The games that didn't ship broken simply weren't that complex. Console games never were that complex. PC gamers gamers accepted this in order to be able to (sort of) play through an experience that was at the edge of what was possible. There was no Digital Foundry to count pixels and analyze frame drops. If you hit 20FPS most of the time, that was considered "playable".

If a game like Cyberpunk 2077 can't ship broken, then it can't ship at all. It can't even get produced. Nobody is going to put hundreds of millions of dollars on the line to maybe ship next year, forever. Nobody except maybe the Star Citizen community.

1 comments

From a very, very casual gamer's perspective, how did expectations get so high? Consumers are demanding more, companies are promising more, developers are worked to the bone and everyone still ends up unhappy.

Does pricing, pre-orders, or online play have anything to do with this? It feels weird that a sports game can change a few names and ship a $60 title, but a company like CDPR goes through absolute hell and still ships a dud -- what's the incentive for that?

> From a very, very casual gamer's perspective, how did expectations get so high? Consumers are demanding more, companies are promising more, developers are worked to the bone and everyone still ends up unhappy.

The dynamic is the same in films, where all of the studio's profits come from a few blockbusters (sometimes called 'tentpoles'), and in publishing, where all of the profits come from relatively few bestsellers, and got that matter in venture capital, where all of the returns come from a few unicorns.

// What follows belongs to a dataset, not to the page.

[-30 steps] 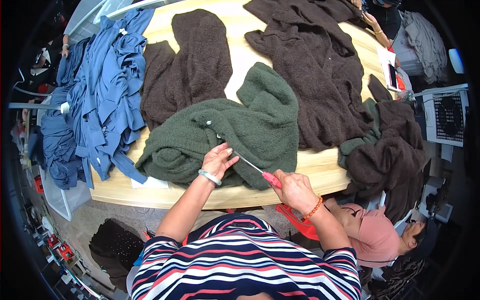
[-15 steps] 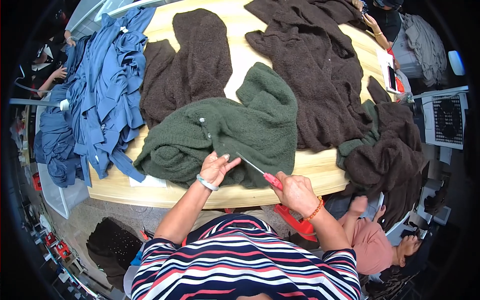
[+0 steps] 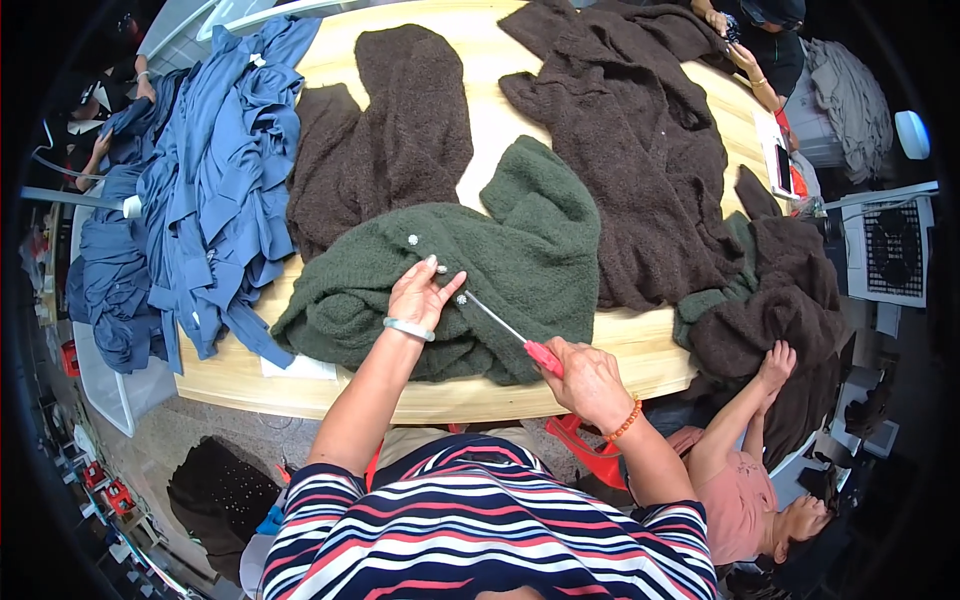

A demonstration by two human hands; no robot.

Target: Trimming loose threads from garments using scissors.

BTW, you might be interested to note that in film at least, the "work to the bone" component is largely missing (not that film crews don't work hard, they do), and that the film industry is unionized to the hilt (Screen Writers Guild, Screen Actors' Guild, Directors' Guild of America, International Alliance of Theatrical Stage Employees, etc. etc.), nor is pervasive unionization any sort of barrier to incorporating equity compensation (often in the form of residuals) for key talent.